# WORK REQUIRED
Any picture in the data below gets skipped; print all the rest exactly.

# PROVIDED DATA
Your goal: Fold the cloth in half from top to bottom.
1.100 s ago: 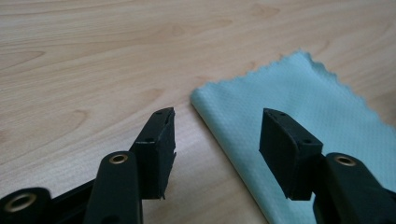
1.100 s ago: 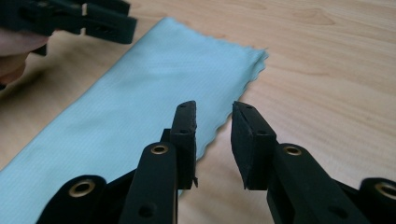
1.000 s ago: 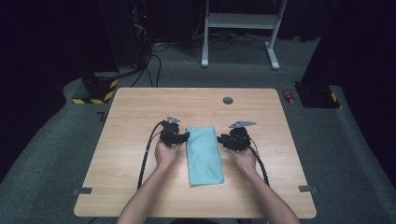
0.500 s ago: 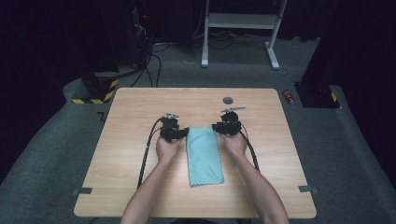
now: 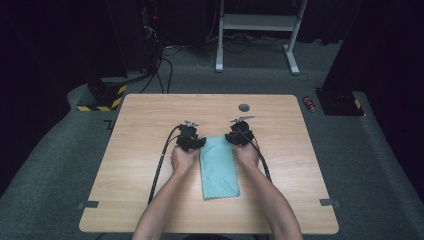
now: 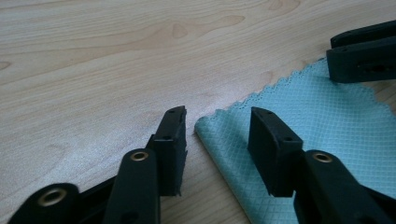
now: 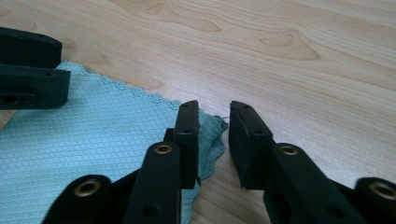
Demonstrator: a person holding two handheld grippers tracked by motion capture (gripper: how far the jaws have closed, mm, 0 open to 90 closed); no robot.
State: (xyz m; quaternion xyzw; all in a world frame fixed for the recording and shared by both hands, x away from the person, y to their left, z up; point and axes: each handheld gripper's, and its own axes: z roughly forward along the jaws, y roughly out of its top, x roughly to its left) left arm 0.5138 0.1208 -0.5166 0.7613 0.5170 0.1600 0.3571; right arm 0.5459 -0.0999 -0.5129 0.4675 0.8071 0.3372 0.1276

# ANSWER SECTION
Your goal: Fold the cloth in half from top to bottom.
1.100 s ago: 
1.100 s ago: 
1.000 s ago: 
0.500 s ago: 
now: 
now: 
now: 
Demonstrator: a person holding two handheld grippers tracked by motion capture (gripper: how far the jaws have closed, mm, 0 open to 90 closed); no robot.
State: (xyz m; quaternion xyzw; all in a world frame fixed for the recording and shared by both hands, x away from the person, y to their left, z up; point and axes: each handheld gripper's, and its own axes: z roughly forward along the jaws, y roughly out of its top, x roughly to its left) left arm 0.5138 0.1208 -0.5166 0.7613 0.5170 0.1600 0.3571; right arm 0.5459 -0.0999 -0.5129 0.4675 0.8071 0.3372 0.1276

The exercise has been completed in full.